All this week Orlando Magic Daily will be taking a look at the things that went right and wrong this season as Orlando fell short of a second straight trip to the NBA Finals and the franchise’s first NBA title.
Dwight Howard’s numbers were down across the board this season. He went from 20.6 points per game, 13.2 rebounds per game and 2.8 blocks per game to 17.5 points per game, 12.7 rebounds per game and 2.1 blocks per game. From a pure numbers standpoint, Howard did worse than last year.
But there is more to Howard than his numbers. And since he is far from his prime, Howard’s progress is judged by how his team does. And even in this he did worse than last season. Orlando fell short of the Finals, and Howard made it sound like he was accountable for the team’s ultimate shortcomings while he also held his teammates accountable.
The Boston series was a true growing moment for the young superstar, one that he will again carry with him into the postseason. Like last year when Howard and Jameer Nelson sat and watched the Lakers celebrate a title at Amway Arena, this series with the Celtics will be forever burned into his memory and push him this offseason.

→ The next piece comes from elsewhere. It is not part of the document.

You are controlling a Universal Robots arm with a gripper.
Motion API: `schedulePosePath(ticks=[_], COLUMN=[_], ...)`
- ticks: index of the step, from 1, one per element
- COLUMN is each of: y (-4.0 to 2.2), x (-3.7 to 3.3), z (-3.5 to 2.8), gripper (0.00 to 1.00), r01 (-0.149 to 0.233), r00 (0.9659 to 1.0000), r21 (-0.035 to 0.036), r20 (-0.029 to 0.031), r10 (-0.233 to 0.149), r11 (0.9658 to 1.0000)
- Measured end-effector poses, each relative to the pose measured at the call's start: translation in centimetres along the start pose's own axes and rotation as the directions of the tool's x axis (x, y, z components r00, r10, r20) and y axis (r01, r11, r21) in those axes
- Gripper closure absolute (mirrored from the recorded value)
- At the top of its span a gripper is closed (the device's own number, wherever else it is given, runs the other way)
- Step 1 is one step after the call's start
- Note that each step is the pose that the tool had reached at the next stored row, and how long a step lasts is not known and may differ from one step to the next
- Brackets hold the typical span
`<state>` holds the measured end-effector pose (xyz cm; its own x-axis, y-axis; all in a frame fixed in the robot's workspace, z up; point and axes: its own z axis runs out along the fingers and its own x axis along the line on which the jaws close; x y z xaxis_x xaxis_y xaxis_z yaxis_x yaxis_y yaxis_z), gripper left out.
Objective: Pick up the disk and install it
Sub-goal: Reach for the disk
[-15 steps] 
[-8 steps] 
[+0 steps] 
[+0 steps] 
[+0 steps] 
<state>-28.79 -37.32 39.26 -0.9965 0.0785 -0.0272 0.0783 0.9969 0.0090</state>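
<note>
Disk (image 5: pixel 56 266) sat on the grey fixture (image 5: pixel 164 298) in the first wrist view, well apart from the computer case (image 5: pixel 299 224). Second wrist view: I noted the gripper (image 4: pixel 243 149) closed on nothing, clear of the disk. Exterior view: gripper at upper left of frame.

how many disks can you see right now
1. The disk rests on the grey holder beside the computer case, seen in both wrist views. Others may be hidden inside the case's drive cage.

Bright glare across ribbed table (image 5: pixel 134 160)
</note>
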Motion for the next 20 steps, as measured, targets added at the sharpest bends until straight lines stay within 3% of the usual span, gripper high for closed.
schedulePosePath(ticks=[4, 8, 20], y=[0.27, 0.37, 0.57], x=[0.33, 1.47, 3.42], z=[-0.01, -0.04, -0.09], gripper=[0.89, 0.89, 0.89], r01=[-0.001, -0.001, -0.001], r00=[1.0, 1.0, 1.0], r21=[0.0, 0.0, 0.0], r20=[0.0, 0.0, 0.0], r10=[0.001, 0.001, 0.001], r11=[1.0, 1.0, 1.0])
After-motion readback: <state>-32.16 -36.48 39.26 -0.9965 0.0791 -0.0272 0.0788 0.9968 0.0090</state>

Howard showed throughout the season what kind of leader he can eventually be — both on and off the court. Orlando was the only team out of the Eastern Conference’s “Big Three” to match its record from last season. Considering all the changes the team made, that was quite an accomplishment.
Howard sacrificed his numbers to help integrate his new teammates and keep this team churning. But he still had the same dominant impact he had last year in winning his second consecutive Defensive Player of the Year Award. His offensive rating and defensive rating remained the same as it did last season and he increased his rebounding percentage from last year, according to Basketball-Reference.
Howard showed progressively as the season went on that his offensive game can be more than dunks and put backs. He displayed his running hook and began to show counter moves and really begin to dominate defenses. He even brought out his jumper on occasions (although he never felt comfortable going back to it).
Dwight also started to play better against the defenders he has always struggled with. He had big performances in the Conference Finals against his nemesis Kendrick Perkins and Rasheed Wallace, finishing the series with 21.8 points per game and 10.8 rebounds per game.
He still had his shortcomings this season. He got into foul trouble in several games and let the referees affect him. He led the league in technical fouls and was nearly suspended for accumulating too many.
But when his team needed him, Howard stepped up. He is becoming quite the player and leader of this team. It is not too far-fetched to think next year will be the year he really makes the offensive leap fans have been waiting for.